MedicalResearch.com Interview with:
Dr. Judith A. Smith Pharm.D.
Department of Gynecologic Oncology & Reproductive Medicine
Division of Surgery
The University of Texas MD Anderson Cancer Center in Houston
MedicalResearch.com: What are the main findings of the study?
Dr. Smith: This study first demonstrated in vitro suppression of HPV expression. After a single dose at 24 hours and with repeated dosing every 24 hours for 7 days followed by 7 days of no treatment, HPV eradication was achieved. These findings were confirmed with in vivo animal studies. HPV expression was eradicated with once daily AHCC dosing for 90 days and sustained after 30 day observation off treatment. Immune modulation (increase) of IFNα (p < 0.03), IFNβ (p <0.03), and IFN (p< 0.03) and IgG1 (P < 0.05) was observed in AHCC treated mice compared to untreated controls.
AHCC mechanism of immune modulation of the IFN pathways to eradicate HPV was particularly relevant because E6/E7 oncogenic activity in HPV infection is believed to be related to suppression of IFN expression/signaling. These data suggest AHCC may help clear HPV infections and have a potential role in the prevention of HPV-related cancers.
MedicalResearch.com: Were any of the findings unexpected?
Dr. Smith: After we had observed that AHCC eradicated HPV infection both in vivo and in vitro when we combined AHCC with cisplatin, improved tumor growth inhibition was observed in both the HPV positive (SiHa) and HPV negative (C33a) cell lines with the addition of AHCC + cisplatin compared to cisplatin alone. In the C33a (HPV-) and SiHa (HPV16/18+) mouse orthotopic models a statistically significant decrease was observed in the rate of tumor growth in the AHCC (50 mg/kg/d) groups compared to untreated,(P < 0.001).
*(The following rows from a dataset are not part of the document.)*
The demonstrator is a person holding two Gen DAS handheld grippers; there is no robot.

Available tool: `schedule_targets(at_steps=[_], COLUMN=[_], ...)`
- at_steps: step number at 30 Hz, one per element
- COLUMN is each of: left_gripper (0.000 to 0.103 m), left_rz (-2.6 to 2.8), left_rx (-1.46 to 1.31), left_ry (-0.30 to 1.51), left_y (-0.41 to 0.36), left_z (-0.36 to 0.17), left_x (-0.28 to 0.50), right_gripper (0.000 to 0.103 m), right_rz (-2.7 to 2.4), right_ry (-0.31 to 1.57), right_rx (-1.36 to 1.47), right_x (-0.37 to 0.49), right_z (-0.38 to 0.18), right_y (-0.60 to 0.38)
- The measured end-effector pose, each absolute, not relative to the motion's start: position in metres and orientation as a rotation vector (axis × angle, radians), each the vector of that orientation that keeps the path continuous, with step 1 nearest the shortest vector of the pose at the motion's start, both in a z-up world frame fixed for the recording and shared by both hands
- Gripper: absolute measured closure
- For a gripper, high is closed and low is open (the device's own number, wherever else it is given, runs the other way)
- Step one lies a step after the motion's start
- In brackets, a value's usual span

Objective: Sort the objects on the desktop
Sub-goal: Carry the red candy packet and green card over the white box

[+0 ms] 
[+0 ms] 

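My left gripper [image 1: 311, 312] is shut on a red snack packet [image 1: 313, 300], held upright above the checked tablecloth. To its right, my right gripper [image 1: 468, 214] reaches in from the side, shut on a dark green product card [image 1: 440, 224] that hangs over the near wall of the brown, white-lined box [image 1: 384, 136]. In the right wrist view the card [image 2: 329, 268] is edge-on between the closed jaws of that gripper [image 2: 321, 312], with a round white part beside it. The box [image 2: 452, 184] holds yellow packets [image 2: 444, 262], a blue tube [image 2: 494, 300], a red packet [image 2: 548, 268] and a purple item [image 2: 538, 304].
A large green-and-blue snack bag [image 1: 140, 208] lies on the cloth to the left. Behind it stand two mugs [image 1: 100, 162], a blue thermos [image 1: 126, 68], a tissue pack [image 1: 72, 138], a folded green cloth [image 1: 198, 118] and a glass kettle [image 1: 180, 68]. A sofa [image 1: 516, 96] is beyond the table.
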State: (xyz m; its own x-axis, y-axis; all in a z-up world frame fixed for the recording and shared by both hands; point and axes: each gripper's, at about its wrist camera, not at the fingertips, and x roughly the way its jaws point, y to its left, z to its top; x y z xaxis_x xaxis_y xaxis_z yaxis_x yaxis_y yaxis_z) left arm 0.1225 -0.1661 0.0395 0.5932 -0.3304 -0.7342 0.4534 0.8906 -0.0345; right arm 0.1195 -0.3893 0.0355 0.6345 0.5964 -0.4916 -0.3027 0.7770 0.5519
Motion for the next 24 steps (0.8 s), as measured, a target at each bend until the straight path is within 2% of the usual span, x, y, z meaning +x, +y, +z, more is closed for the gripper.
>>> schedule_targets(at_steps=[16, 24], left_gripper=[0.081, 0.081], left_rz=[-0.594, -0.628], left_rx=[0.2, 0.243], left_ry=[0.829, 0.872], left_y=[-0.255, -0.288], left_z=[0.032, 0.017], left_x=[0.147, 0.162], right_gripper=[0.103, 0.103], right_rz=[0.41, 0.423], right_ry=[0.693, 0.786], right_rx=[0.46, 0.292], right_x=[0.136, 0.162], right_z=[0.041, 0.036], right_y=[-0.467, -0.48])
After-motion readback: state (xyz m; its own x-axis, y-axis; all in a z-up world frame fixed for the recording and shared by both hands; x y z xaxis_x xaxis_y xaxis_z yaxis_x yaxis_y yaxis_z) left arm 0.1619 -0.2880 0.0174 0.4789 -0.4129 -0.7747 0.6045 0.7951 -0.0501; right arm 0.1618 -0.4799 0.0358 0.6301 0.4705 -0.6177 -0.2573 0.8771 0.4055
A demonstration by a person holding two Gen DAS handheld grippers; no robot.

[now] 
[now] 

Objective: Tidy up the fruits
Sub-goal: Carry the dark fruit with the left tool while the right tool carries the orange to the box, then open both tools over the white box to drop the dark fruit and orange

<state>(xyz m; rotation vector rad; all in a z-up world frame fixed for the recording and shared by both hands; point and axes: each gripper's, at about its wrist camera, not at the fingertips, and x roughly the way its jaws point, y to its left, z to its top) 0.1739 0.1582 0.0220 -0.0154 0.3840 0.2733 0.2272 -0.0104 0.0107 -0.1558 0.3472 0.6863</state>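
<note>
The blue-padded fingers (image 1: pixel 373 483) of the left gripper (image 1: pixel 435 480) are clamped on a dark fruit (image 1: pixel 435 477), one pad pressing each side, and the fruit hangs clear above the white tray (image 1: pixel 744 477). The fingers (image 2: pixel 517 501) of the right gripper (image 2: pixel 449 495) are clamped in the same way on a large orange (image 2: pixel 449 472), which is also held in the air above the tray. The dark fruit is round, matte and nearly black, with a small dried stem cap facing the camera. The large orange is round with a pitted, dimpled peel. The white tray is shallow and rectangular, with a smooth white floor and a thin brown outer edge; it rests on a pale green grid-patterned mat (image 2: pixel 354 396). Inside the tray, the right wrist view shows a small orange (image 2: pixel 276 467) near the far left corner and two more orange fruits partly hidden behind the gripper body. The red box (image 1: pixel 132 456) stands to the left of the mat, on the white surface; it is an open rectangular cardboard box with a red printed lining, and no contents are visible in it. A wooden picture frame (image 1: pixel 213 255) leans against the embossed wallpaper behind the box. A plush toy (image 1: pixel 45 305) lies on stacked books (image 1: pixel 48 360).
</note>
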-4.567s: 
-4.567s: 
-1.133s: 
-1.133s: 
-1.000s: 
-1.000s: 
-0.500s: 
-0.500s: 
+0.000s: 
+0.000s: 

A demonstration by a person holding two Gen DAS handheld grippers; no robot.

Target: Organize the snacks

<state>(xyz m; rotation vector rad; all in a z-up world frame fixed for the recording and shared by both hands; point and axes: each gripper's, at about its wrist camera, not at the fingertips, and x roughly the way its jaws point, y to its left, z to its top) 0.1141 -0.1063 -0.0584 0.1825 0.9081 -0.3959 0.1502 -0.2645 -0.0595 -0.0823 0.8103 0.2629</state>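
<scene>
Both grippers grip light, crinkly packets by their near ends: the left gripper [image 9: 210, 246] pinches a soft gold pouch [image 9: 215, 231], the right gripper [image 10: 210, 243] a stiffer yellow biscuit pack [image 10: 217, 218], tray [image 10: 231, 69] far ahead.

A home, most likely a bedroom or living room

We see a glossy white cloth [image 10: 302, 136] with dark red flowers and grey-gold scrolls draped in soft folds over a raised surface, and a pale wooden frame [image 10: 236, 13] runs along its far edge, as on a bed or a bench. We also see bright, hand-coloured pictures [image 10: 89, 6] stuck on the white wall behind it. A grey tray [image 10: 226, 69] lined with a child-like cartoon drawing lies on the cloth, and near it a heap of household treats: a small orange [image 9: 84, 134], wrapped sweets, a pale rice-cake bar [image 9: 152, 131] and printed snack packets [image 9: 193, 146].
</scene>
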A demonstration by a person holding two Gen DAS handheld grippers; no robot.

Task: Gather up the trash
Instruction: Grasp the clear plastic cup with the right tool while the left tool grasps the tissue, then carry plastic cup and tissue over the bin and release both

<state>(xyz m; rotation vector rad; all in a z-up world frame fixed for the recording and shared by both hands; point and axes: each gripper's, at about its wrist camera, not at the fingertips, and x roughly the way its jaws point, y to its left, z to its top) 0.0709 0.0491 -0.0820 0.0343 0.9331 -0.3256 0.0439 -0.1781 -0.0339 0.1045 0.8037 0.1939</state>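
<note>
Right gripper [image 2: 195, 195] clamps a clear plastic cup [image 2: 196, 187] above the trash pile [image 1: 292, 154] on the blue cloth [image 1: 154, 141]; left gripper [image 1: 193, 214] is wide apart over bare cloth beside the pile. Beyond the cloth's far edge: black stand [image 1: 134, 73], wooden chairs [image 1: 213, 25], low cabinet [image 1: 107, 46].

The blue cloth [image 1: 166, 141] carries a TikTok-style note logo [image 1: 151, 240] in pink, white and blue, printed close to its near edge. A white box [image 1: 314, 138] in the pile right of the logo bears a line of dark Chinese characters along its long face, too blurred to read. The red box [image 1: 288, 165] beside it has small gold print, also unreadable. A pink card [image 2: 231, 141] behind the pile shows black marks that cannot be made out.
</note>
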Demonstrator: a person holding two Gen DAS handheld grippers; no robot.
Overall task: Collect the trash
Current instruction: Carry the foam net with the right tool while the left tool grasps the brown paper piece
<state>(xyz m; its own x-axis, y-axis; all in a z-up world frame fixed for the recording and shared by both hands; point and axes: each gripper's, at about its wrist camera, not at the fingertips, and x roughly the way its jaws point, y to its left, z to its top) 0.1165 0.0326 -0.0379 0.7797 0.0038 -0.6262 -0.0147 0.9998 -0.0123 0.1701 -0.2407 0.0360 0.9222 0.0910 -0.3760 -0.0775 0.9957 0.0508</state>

The hypothesis was that improved tumor response would be associated with eradication of HPV, but AHCC also had other anti-tumor effects as well.
MedicalResearch.com: What should clinicians and patients take away from your report?
Dr. Smith: While the results of the pre-clinical studies are very encouraging and promising, this data should not be used to change clinical practice. Clinicians should still recommend HPV vaccine and patients should still comply with screening recommendations. This data provides hope that we may have a safe, efficacious nutritional supplement, AHCC that will work like an immunotherapy that uses a body’s own immune system to help eradicate the HPV infection and decrease risks for developing HPV-related cancers.
MedicalResearch.com: What recommendations do you have for future research as a result of this study?
Dr. Smith: The key to success for any preclinical data is confirmation in humans. We currently are conducting a pilot study at UT Health Women’s Center in Houston, TX in HPV positive women to determine efficacy including duration of treatment and confirmation of immune modulation. The next step will be a randomized placebo controlled study and we would be very interested to have the protocol open at multiple sites to complete the study quickly and be able to move forward to reaching the patients in underdeveloped countries that desperately need an effective treatment of HPV infections.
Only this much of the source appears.